- Flag of Colombia
- IOC code: COL
- NOC: Colombian Olympic Committee
- Website: www.olimpicocol.co

in Dakar, Senegal October 31, 2026 – November 13, 2026
- Competitors: 23 in 8 sports
- Medals: Gold 0 Silver 0 Bronze 0 Total 0

Summer Youth Olympics appearances (overview)
- 2010; 2014; 2018; 2026;

= Colombia at the 2026 Summer Youth Olympics =

Colombia is scheduled to compete at the 2026 Summer Youth Olympics in Dakar, Senegal from October 31 to November 13, 2026. This will mark Colombia's fourth appearance at the Youth Olympics, after making its debut in 2010.

==Competitors==
The following is the list of number of competitors participating at the Games per sport/discipline.

| Sport | Men | Women | Total |
|---|---|---|---|
| Archery | 1 | 1 | 2 |
| Artistic gymnastics | 3 | 0 | 3 |
| Boxing | 1 | 2 | 3 |
| Breaking | 1 | 0 | 1 |
| Equestrian | TBA | TBA | 1 |
| Futsal | 0 | 10 | 10 |
| Road cycling | 1 | 1 | 2 |
| Triathlon | 0 | 1 | 1 |
| Total | 7 | 15 | 23 |

==Archery==

Colombia entered two archers, one of each gender.

==Artistic gymnastics==

Colombia entered a team of three male gymnasts.

==Boxing==

Colombia entered three athletes, one male and two female.
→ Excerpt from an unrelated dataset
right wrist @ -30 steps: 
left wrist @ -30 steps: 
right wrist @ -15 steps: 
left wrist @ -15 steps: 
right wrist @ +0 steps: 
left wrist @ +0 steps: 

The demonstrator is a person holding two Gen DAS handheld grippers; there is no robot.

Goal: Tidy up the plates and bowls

There are in the boys' -50 kg category and the girls' -48 kg and -54 kg categories.

==Breaking==

Colombia entered one male athlete.

==Equestrian==

Colombia received a quota place as one of the four invited NOCs from South America.

==Futsal==

Colombia entered a team for the girls' tournament.

==Road cycling==

Colombia entered two athletes, one male and one female.

==Triathlon==

Colombia entered one female athlete.